Everything Is Falling Apart est le premier single extrait d'Endless Arcade. Il est paru en 2019. Cela signifie-t-il que l'album était déjà prêt à cette époque ?

Raymond McGinley : Non, nous avons commencé l'album en 2019, en vue des concerts que nous allions donner. Nous sommes allés en studio avec Francis, Norman et Euros car nous voulions commencer l'album avant la tournée. Nous avions seulement quelques jours et nous avons enregistré I'm More Inclined et Everything Is Falling Apart. Puis nous sommes partis en tournée.

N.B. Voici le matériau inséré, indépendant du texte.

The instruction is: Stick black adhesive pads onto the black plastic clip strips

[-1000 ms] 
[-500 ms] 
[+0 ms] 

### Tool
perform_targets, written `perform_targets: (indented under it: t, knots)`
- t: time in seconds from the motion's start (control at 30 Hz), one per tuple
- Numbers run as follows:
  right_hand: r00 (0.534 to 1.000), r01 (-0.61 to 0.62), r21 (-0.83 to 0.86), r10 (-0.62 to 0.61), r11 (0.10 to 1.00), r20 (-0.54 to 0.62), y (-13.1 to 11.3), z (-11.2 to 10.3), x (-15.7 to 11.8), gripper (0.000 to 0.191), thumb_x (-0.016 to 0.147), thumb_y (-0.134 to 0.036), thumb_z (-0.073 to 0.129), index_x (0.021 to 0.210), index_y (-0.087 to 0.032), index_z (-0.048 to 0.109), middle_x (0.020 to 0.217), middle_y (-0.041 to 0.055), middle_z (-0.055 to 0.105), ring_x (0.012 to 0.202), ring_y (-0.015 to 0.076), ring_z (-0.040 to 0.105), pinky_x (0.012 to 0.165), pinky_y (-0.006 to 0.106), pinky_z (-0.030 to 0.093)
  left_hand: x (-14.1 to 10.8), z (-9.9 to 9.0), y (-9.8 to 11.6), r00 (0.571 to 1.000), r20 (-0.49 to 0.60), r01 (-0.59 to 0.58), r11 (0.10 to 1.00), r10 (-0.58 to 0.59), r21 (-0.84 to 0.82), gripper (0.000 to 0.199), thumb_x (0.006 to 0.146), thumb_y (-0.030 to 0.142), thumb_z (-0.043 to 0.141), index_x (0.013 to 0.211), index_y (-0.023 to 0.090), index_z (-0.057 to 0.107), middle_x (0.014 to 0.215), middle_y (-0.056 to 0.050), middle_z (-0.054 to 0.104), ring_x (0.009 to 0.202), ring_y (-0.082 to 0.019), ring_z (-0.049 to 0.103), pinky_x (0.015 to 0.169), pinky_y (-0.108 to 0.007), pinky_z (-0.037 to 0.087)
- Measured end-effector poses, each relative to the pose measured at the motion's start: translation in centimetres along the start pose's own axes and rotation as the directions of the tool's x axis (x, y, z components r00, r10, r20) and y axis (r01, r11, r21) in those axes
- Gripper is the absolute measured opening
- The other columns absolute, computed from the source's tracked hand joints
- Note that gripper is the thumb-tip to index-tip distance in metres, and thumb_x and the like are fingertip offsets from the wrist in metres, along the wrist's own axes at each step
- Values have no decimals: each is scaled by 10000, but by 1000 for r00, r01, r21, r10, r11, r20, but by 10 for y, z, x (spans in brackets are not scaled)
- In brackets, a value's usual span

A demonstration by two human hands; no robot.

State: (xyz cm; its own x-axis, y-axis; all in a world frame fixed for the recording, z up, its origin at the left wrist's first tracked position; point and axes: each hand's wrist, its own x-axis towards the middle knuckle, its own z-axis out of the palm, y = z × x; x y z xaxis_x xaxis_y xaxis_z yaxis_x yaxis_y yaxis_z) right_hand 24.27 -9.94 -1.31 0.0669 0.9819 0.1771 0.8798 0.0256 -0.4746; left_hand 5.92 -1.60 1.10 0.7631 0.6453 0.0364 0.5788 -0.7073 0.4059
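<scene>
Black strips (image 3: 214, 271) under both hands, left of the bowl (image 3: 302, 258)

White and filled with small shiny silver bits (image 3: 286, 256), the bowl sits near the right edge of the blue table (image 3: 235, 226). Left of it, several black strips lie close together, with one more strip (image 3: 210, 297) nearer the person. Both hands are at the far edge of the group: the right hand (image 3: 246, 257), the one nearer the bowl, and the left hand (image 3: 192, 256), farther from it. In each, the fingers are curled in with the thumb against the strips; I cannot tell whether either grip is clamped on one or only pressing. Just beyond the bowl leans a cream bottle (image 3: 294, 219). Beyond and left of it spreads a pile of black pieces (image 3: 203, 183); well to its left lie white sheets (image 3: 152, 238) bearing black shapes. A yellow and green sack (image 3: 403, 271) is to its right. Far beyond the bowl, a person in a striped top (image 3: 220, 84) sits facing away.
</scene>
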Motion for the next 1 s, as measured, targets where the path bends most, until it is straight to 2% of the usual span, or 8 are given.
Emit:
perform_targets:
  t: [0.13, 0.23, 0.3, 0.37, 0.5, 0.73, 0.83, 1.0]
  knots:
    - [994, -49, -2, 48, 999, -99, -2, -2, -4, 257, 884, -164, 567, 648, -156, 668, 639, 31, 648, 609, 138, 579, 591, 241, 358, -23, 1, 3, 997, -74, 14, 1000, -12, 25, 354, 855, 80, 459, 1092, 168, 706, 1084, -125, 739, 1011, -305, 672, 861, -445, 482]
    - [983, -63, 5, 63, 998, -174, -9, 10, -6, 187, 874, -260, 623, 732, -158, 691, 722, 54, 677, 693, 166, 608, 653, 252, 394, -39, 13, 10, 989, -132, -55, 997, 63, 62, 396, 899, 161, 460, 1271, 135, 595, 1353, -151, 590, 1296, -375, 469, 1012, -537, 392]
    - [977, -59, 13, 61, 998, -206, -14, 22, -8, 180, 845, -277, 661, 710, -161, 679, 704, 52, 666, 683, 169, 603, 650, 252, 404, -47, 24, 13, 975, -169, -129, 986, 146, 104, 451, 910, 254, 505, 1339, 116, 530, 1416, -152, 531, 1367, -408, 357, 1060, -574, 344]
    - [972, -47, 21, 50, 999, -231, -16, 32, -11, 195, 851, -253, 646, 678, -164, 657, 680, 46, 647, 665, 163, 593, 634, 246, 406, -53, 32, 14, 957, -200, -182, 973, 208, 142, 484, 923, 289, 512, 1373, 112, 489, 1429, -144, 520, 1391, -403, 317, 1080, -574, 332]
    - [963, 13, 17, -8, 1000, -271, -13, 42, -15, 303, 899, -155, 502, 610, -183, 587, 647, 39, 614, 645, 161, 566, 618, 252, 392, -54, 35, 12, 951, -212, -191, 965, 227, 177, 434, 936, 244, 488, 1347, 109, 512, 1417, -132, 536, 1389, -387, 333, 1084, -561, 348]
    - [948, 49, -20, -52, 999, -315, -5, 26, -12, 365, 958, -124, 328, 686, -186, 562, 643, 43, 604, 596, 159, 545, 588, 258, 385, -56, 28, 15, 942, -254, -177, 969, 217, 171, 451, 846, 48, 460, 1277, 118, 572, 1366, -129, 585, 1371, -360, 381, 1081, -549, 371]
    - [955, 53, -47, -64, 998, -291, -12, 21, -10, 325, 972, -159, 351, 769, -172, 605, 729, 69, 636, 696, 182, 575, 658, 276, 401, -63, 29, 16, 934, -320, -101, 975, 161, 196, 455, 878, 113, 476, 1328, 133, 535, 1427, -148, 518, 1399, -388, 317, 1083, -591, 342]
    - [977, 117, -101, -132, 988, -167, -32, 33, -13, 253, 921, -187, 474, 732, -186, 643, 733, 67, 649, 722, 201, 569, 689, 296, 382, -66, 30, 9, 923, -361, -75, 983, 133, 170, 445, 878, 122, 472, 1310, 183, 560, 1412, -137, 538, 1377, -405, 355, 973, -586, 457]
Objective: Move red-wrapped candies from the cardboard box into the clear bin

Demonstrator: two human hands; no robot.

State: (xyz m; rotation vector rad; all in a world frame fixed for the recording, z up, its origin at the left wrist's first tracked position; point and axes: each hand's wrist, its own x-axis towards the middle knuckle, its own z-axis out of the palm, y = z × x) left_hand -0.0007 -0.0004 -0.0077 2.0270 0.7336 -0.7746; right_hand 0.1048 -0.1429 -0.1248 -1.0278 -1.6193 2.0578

A notre retour, nous sommes retournés en studio pour continuer ce que nous avions commencé. Une grosse partie a été enregistrée à la fin de l'année 2019, puis de janvier à mars 2020 nous avons terminé les parties vocales ainsi que le mixage du disque. Je dirai que l'album est terminé depuis un an. Nous souhaitions le sortir en octobre dernier, malheureusement la pandémie a commencé et nous nous sommes dits qu'il ne verrait probablement pas le jour à ce moment-là. Nous avons donc pris notre temps. Nous avons passé deux ou trois mois à peaufiner le mixage et voilà... En 2019, nous avions vraiment l'idée d'avoir juste deux ou trois nouvelles chansons. Nous avons conservé à l'esprit le concept de ces chansons tout au long de la tournée avant de repartir enregistrer la suite.
Norman Blake : Nous avons vraiment eu de la chance de finir l'album avant que la pandémie ne s'installe véritablement. Nous avons des amis et connaissons des groupes qui comptaient rentrer en studio à cette époque et ils ont dû tout annuler et repousser leur album à une date très éloignée. Nous avons aussi eu la chance de pouvoir mixer l'album chez Raymond. Nous étions bien sur très frustrés de ne pas pouvoir donner de concerts mais j'ai l'espoir que tout cela change bientôt et qu'on puisse jouer en live prochainement.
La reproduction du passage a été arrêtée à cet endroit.